Wednesday, 21 March 2012

International Day for the Elimination of Racial Discrimination

Statement Marking International Day for the Elimination of Racial Discrimination (21 March) 
GENEVA, 20 March 2012 – Racism, racial discrimination, xenophobia and related intolerance are often among the root causes of internal and international conflicts, including armed conflicts, due to the marginalization, discrimination and sometimes dehumanization that they foster within societies and between population groups, stated two United Nations experts in the fields of racism and minority issues on the International Day for the Elimination of Racial Discrimination, which is commemorated on 21 March. 

“The struggle against racism must be intensified and given higher priority by all States and at all levels as a key human rights objective and a means to prevent conflict and maintain peace,” said the experts.

The United Nations experts stated that “racism continues to be a major obstacle to friendly and peaceful relations among peoples and nations. Similarly the absence of democratic structures, the weakness of the rule of law, and political institutions which are not representative of the entire population, may in the long run contribute to triggering conflicts along group lines, if not handled in an adequate and comprehensive manner.” 

“All relevant actors should pay attention to early warning signs, including the marginalization and social exclusion of specific groups of individuals; discriminatory legislation and policies; the persistence of racial prejudice and negative stereotypes; hate speech by public officials and the media; and violent attacks and harassment targeting ethnic groups,” said Mutuma Ruteere, the United Nations Special Rapporteur on contemporary forms of racism, racial discrimination, xenophobia and related intolerance. 

According to the United Nations experts, greater attention to prevention is essential and early action is needed in response to the first warning signs of tensions caused by racism and discrimination that may lead to violence and conflict situation with serious violations of human rights. 

“Ensuring equality for all in the enjoyment of civil, cultural, economic, social and political rights including the rights of minorities, without any discrimination based on race, colour, descent, national or ethnic origin is indeed one effective way through which a State may prevent and address the rise of tension and conflict. Good governance, democracy, respect for the rule of law, and meaningful participation of minorities in political institutions are also essential to prevent and defuse tensions which may lead to situations of conflict,” stated Ms. Rita Izsák, the United Nations’ Independent Expert on minority issues.
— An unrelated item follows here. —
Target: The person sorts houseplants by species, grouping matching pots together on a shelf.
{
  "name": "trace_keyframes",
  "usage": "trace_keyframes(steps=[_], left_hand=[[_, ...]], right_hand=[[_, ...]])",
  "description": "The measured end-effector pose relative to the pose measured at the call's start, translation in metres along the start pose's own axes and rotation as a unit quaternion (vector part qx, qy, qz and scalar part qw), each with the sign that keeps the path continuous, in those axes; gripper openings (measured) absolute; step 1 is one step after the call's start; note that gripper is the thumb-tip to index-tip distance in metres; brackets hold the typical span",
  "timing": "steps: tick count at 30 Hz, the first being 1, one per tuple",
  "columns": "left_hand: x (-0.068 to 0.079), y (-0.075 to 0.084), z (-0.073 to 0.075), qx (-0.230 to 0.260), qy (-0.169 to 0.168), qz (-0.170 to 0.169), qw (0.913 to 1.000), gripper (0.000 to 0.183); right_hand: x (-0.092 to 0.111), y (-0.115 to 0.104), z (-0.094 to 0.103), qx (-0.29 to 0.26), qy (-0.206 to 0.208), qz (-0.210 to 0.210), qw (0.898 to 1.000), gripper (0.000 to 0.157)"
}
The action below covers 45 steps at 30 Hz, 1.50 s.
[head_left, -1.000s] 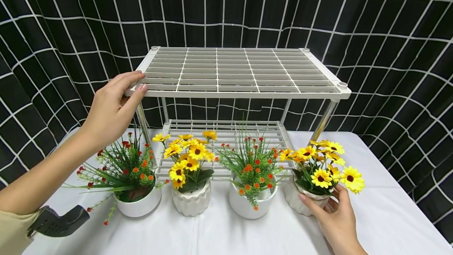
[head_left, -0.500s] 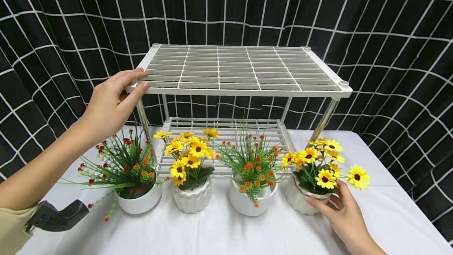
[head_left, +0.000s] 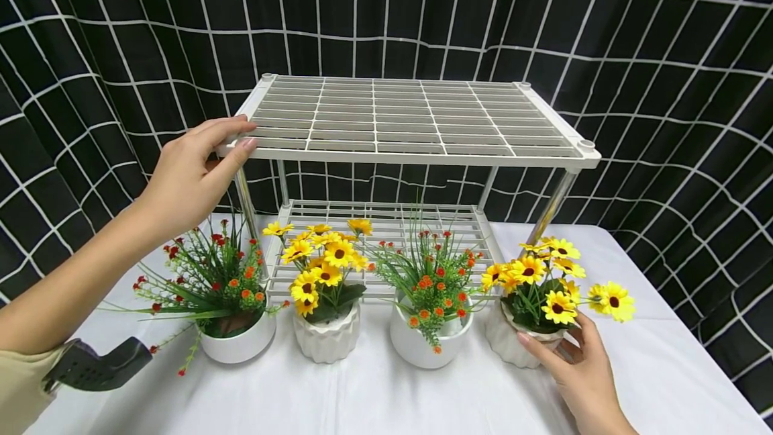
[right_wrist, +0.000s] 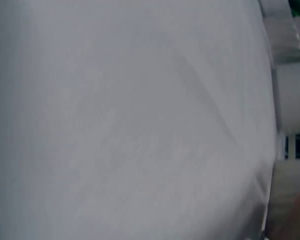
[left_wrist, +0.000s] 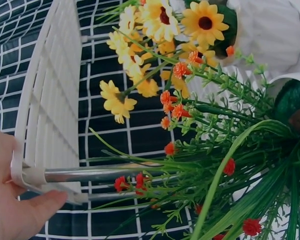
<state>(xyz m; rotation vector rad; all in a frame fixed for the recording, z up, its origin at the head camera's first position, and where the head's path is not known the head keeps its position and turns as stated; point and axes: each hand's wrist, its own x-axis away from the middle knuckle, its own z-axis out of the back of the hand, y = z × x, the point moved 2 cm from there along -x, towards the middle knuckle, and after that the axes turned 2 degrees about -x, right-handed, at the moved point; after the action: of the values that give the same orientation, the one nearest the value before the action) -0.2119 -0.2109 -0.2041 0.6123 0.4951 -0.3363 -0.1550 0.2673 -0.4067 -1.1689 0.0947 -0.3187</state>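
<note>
At the front left corner of a white two-tier wire shelf rack [head_left: 410,158], my left hand [head_left: 190,180] grips the upper tier, fingers above and thumb at the front edge. The left wrist view shows this hand [left_wrist: 20,205] around the corner, over a metal post [left_wrist: 100,174]. My right hand [head_left: 582,374] holds the rightmost white ridged flowerpot [head_left: 507,341], thumb on its front and fingers behind its right side. Yellow daisy-like flowers [head_left: 528,268] rise from that pot, which stands on the table. In the right wrist view, only a bit of hand shows beside the pot [right_wrist: 285,195].
Left of the held pot, in a row, stand a smooth white pot with orange-red flowers [head_left: 429,348], a ridged pot with yellow flowers [head_left: 329,344] and a white pot with red flowers [head_left: 238,348]. The lower tier [head_left: 386,213] lies behind them. White cloth [head_left: 374,408] covers the table.
My right hand has shifted slightly right at the pot, and the outer yellow bloom beside it has swung right. My left hand keeps its grip on the rack corner.
</note>
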Motion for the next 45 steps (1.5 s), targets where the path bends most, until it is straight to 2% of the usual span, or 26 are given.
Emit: trace_keyframes(steps=[3,8,14,18,23,27,37,41,45], left_hand=[[0.001,0.0,0.001,-0.001,-0.002,0.003,1.0,0.044],[0.001,-0.001,0.003,0.001,-0.001,0.005,1.0,0.044],[0.001,-0.001,0.003,0.001,0.003,0.004,1.0,0.044],[0.001,-0.002,0.004,-0.002,0.007,0.001,1.0,0.043],[0.001,-0.002,0.004,-0.006,0.012,-0.009,0.9999,0.043],[0.0,-0.002,0.005,-0.016,0.008,-0.012,0.9998,0.043],[-0.002,0.0,0.007,-0.056,-0.018,-0.023,0.998,0.047],[-0.002,-0.001,0.007,-0.061,-0.014,-0.03,0.9976,0.047],[-0.002,-0.002,0.004,-0.044,0.003,-0.034,0.9985,0.047]], right_hand=[[0.004,-0.007,-0.011,-0.026,0.047,-0.01,0.999,0.101],[0.007,-0.011,-0.023,-0.05,0.097,0.001,0.994,0.097],[0.006,-0.012,-0.026,-0.055,0.117,0.013,0.991,0.097],[0.007,-0.013,-0.025,-0.035,0.126,0.019,0.991,0.095],[0.009,-0.015,-0.022,-0.012,0.141,0.055,0.988,0.088],[0.01,-0.021,-0.015,-0.013,0.137,0.073,0.988,0.085],[0.013,-0.043,0.012,-0.007,0.082,0.033,0.996,0.083],[0.013,-0.05,0.024,0.007,0.066,0.02,0.998,0.087],[0.011,-0.057,0.036,0.024,0.051,0.011,0.998,0.094]])
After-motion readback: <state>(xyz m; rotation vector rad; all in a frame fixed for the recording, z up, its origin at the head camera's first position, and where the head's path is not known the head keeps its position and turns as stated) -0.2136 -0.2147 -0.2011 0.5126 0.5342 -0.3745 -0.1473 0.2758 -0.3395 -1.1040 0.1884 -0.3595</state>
Ms. Izsák and Mr. Ruteere drew attention to the important role of non-States actors including civil society, the media, national human rights institutions, and political parties. Indeed these non-State actors can serve as watchdogs for discriminatory government policies and play an important role in the promotion of tolerance, mutual understanding and respect for diversity. 

In post conflict situations, the participation of and genuine dialogue among all components of society are also critical to consolidate the often fragile peace. Justice, truth and reconciliation mechanisms to deal with the legacies of the grave human rights violations committed during conflicts are also crucial. There can be no sustainable peace if justice is neglected and the suffering of the victims denied. Those responsible for serious human rights violations, including war crimes, genocide, ethnic cleansing, and crimes against humanity must be prosecuted and sanctioned. 
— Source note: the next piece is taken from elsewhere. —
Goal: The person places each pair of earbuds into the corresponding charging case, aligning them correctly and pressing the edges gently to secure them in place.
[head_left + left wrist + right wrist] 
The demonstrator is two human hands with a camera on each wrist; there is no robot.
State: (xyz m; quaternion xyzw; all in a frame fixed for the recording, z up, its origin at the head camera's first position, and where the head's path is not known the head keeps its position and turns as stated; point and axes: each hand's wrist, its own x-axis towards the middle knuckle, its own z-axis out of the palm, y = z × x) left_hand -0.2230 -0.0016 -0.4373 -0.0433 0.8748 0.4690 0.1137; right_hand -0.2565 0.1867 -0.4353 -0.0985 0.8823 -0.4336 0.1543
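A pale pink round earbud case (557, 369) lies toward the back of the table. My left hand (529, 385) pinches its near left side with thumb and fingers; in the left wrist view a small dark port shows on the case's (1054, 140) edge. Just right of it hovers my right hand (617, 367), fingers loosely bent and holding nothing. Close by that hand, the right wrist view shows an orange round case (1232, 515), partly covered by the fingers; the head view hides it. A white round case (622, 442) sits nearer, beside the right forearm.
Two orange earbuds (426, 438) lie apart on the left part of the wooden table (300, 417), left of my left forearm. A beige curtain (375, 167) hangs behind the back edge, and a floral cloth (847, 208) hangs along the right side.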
Ms. Izsák and Mr. Ruteere emphasize the key responsibility of the international community including the United Nations, in detecting early warning signs of racism, xenophobia, intolerance and racial discrimination that may ultimately lead to conflict. “While each State has the responsibility to protect its population from gross human rights violations, in cases where a State fails or refuses to protect its population, the responsibility to protect of the international community is vital,” stressed the UN experts.